When it comes to shoes, some women will go through hell for a pair of Jimmy Choos. But what effect does wearing high heels have on our bodies? Clinicians have known for a long time that if you hold a limb in a shortened position over an extended period, the muscles shorten.

High-heeled shoes push our heels up, which made Marco Narici from Manchester Metropolitan University wonder whether wearing heels on a regular basis could shorten our calf muscles.

According to Narici, there was some anecdotal evidence that something changed because secretaries in the 1950s complained about discomfort when they took their heels off and walked flat-footed. ‘I thought it was an experiment which was inadvertently being done by women. What we could do was test high heel wearers to see if we could find some changes in the calf muscle,’ says Narici, who publishes his results on 16 July 2010 in the Journal of Experimental Biology.

At that time, Robert Csapo, from the University of Vienna, Austria, was visiting Narici’s Active Lifespan Lab, so Narici and Costis Maganaris asked Csapo to test the theory. Placing an advert in the Manchester Evening News asking for volunteers ranging in age from 20 to 50 years who had regularly worn 5·cm high heels for 2 years or more, Csapo attracted 80 recruits, which he whittled down to a final group of 11 who felt uncomfortable walking without their heels.
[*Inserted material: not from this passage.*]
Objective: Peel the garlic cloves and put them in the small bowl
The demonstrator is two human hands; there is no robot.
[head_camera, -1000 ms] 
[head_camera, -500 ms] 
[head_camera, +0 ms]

Then he recruited a second group of women who did not wear high heels and teamed up with Olivier Seynnes to look at the internal workings of both groups’ calf muscles.
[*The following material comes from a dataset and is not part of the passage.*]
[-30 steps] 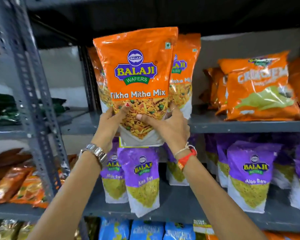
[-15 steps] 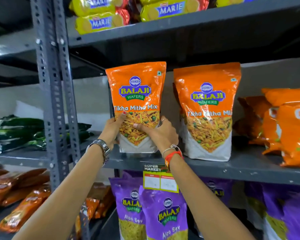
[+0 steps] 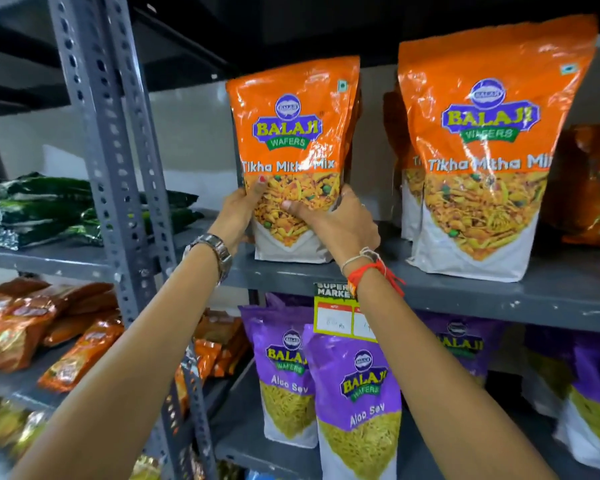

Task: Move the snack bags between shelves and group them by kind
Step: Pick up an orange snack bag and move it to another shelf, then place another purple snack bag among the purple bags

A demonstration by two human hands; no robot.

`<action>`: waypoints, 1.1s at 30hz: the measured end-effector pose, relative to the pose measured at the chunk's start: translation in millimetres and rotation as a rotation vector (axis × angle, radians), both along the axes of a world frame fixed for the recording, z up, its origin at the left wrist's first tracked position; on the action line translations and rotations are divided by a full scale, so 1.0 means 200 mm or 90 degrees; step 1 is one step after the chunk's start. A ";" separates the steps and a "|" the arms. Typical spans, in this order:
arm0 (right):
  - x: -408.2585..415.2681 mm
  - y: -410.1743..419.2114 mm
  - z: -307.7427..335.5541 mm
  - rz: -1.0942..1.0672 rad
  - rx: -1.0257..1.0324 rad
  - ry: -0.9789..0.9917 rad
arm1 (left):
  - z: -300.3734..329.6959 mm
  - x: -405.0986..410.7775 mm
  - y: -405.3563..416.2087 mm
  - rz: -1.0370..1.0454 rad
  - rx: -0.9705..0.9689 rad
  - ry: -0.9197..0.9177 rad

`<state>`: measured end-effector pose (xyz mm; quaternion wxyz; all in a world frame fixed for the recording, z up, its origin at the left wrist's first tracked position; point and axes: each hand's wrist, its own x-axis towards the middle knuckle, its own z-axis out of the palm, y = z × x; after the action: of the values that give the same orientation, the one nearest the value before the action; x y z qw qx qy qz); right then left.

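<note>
An orange Tikha Mitha Mix bag (image 3: pixel 291 133) stands upright at the left end of the grey middle shelf (image 3: pixel 499 299). Both hands grip its lower part: my left hand (image 3: pixel 238 211) on its left edge, my right hand (image 3: pixel 340 223) across its front and right side. The bag's base rests on the shelf. To its right stands a second Tikha Mitha Mix bag (image 3: pixel 485 161) with another partly hidden behind it. Purple Aloo Sev bags (image 3: pixel 357 403) stand on the shelf below.
A grey perforated upright (image 3: pixel 115 188) runs down the left. Orange snack bags (image 3: pixel 589 188) lie at the far right of the middle shelf. In the neighbouring rack are green packets (image 3: pixel 49 209) and orange-brown packets (image 3: pixel 42 323). A supermarket price tag (image 3: pixel 336 313) hangs on the shelf edge.
The orange bag has gone from held in front of the shelf to standing on the shelf's left end, both hands still on it. The view has drawn closer.
</note>
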<state>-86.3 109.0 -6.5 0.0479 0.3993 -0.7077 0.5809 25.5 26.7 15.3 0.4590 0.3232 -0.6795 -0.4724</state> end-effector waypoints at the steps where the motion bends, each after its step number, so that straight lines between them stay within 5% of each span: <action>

Measuring the size of the women’s calf muscles with MRI, the team found that the calf muscles of the high heel wearers were the same size as those of the women who preferred flat shoes; they hadn’t shrunk. ‘We were expecting slightly smaller muscle volumes in the high heel wearers because we thought that if the muscle is in a shortened position then you are loading it less and the muscle volume should be smaller,’ explains Narici.

Next Csapo and Seynnes used ultrasound to measure the muscle fibre length in the women’s calf muscles, and this time they did see a difference. The high heel wearers’ muscle fibres were 13% shorter than those of the women who wore flat shoes. ‘This confirmed the hypothesis,’ says Narici, ‘because when you place the muscle in a shorter position, the fibres become shorter.’ However, by shortening the fibres, the muscles would have to contract more to shorten by the same length, and if this was the case the high heel fans’ calf muscles could no longer function optimally and thus would produce less force than the flat shoe wearer’s calf muscles. Had the shortened muscle fibres made it more difficult for high heel addicts to walk efficiently?
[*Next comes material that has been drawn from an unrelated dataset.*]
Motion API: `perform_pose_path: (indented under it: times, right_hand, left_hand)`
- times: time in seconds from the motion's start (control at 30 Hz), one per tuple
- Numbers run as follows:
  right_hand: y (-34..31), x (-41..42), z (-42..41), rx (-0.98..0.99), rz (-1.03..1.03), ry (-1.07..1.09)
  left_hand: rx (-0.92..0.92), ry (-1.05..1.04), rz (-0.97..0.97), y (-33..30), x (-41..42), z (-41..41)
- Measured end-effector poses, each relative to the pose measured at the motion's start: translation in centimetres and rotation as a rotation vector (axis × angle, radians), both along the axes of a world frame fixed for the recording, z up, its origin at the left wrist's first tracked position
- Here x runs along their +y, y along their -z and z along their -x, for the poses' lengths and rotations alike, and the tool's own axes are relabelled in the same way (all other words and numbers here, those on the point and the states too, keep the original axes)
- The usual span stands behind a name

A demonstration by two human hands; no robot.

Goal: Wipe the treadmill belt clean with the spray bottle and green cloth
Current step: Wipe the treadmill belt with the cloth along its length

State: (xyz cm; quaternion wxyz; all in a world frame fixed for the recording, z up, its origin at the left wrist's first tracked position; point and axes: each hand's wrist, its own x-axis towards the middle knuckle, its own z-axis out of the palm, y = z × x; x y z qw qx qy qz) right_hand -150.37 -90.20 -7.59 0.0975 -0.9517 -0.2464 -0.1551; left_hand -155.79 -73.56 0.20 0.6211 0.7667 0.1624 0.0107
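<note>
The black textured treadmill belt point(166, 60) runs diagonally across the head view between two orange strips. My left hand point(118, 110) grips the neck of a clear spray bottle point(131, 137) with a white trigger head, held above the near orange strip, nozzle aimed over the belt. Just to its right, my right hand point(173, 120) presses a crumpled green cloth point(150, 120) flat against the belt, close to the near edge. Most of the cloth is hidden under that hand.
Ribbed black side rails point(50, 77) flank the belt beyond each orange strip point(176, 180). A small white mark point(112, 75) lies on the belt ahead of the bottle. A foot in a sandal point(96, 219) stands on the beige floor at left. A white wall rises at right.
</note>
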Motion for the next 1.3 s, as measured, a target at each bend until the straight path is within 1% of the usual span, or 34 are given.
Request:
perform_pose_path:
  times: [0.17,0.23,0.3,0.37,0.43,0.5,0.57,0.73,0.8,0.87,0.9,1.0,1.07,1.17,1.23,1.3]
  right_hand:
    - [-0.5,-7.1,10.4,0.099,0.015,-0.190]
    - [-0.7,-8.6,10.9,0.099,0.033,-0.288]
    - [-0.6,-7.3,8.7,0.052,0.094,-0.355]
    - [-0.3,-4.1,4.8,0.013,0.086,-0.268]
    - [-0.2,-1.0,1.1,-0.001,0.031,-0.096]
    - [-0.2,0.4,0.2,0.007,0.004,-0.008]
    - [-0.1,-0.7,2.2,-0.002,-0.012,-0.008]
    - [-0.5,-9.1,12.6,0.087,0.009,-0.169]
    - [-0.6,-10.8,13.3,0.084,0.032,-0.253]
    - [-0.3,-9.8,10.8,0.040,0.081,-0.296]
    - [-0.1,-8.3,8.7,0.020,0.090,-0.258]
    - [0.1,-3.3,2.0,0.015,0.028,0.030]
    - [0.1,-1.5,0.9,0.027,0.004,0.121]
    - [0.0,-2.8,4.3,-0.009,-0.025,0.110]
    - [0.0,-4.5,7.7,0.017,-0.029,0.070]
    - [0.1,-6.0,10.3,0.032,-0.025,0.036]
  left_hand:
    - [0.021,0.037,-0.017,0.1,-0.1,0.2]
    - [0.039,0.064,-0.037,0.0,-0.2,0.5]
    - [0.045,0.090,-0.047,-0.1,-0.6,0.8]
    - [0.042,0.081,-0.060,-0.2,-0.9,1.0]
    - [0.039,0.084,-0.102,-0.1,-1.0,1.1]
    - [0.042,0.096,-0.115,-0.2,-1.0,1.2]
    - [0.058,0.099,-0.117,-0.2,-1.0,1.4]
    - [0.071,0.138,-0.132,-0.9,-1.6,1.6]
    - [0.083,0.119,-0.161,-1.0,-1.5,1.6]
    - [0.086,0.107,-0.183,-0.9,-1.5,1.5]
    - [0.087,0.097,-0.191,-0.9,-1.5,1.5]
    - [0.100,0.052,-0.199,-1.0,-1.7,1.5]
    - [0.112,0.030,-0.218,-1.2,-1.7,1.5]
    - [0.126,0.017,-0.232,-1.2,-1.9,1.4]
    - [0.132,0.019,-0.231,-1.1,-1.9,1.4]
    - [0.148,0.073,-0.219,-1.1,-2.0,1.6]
The team turned their attention to the tendons that attach the calf muscle to the heel. Scanning with MRI, the team could see that the Achilles’ tendon was the same length in the two groups of women. The tendon had not lengthened to compensate for the shorter calf muscle. However, the high heel fans’ tendons were much thicker and stiffer than the flat shoe wearers’. Narici and his team realised that by thickening and stiffening, the Achilles’ tendon compensates for the shortened muscle fibres in the calf muscle, allowing the fashion addicts’ calf muscles to function optimally as they walk, but causing discomfort when walking on flat feet because the tendon cannot stretch sufficiently.

So should women give up wearing high heels? Narici doesn’t think so, but suggests that fashion addicts may want to try stretching exercises to avoid soreness when they kick off their heels at the end of the day.